While platforms’ authority to implement and enforce their desired content policies has historically been taken for granted, things have changed over the last couple of years in the wake of Moody and Paxton, which concern Florida and Texas state laws that curtail platforms’ discretion to moderate content that violates their policies. The Supreme Court is at last deliberating whether states’ efforts to impose content moderation restrictions are consistent with the First Amendment, and discerning the degree to which such legislation interferes with Section 230’s Good Samaritan provision. Of course, this issue differs from social media users’ general objections to platforms’ content moderation efforts because, in this case, it is state governments – rather than privately owned social media platforms – that are restricting moderation.
Several civil society organizations have written amicus briefs effectively siding with NetChoice, the trade association that represents some of social media’s behemoths, including Meta, Google, Snap Inc., TikTok, and X. While it may initially seem counterintuitive that so many of Big Tech’s staunchest critics sided with the very entities from whom they seek greater accountability, they understand that platforms’ exercise of editorial discretion has the power to steer online spaces toward safety, inclusivity, and democracy.

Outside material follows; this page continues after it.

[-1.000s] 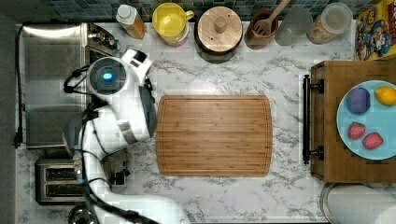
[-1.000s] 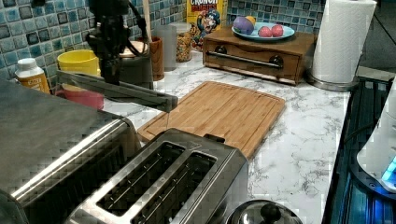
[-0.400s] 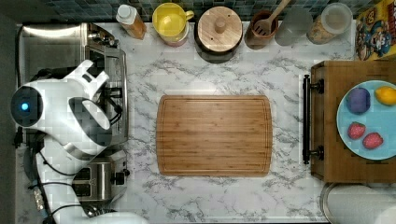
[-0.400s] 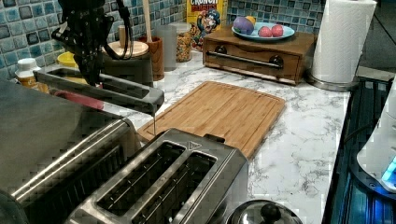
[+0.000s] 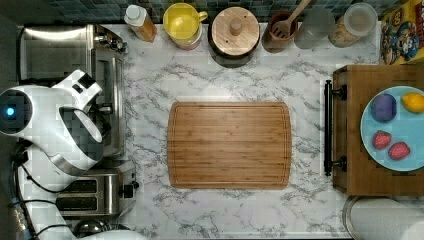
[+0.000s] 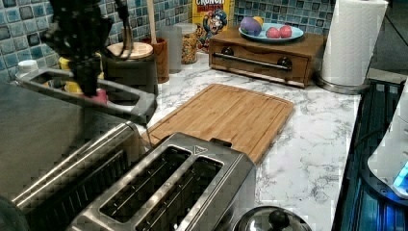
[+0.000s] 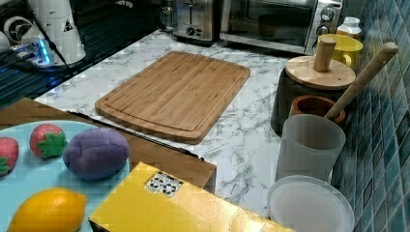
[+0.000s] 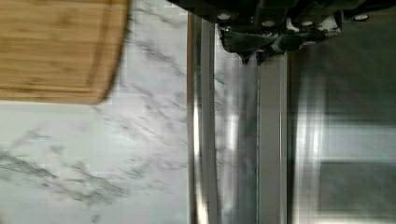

Conversely, X’s hands-off approach to addressing misgendering and deadnaming affords us a horrifying glimpse into what social media platforms could look like if the NetChoice holdings favor states’ restriction of platforms’ content moderation efforts: spaces in which platforms are required to carry the most odious and harmful content on equal terms with all other content – and where no members of marginalized communities can feel welcome or safe. This image is anathema to democratic values, and should alarm us all.
While the future of trust and safety hangs in the balance, it is clear that online safety and democracy alike rely heavily on platforms’ good-faith efforts.
When Elon Musk acquired Twitter and rebranded it X, he voiced his vision for the social media platform to serve as a “digital town square” and a bastion of free expression for all. Unfortunately, this promise has rung hollow to X’s LGBTQ+ users, and many others, who have watched the platform become a hub for the proliferation of hate, harassment, and abuse. While X was once the preeminent social media platform for organizations, government actors, journalists, and the public to engage around current events and key social issues, its increasingly hostile environment has been a factor in many users’ moves to rapidly growing competitor platforms like Bluesky, Mastodon, and Threads.
If X genuinely wants to advance free speech as its owner boasts, it must promote the safety and inclusion of all its users—not just its far-right voices. Rather than apathy and toothless policies, this will require an active commitment to good-faith moderation efforts and the enforcement of content policies that the law – at least for now – empowers X to pursue.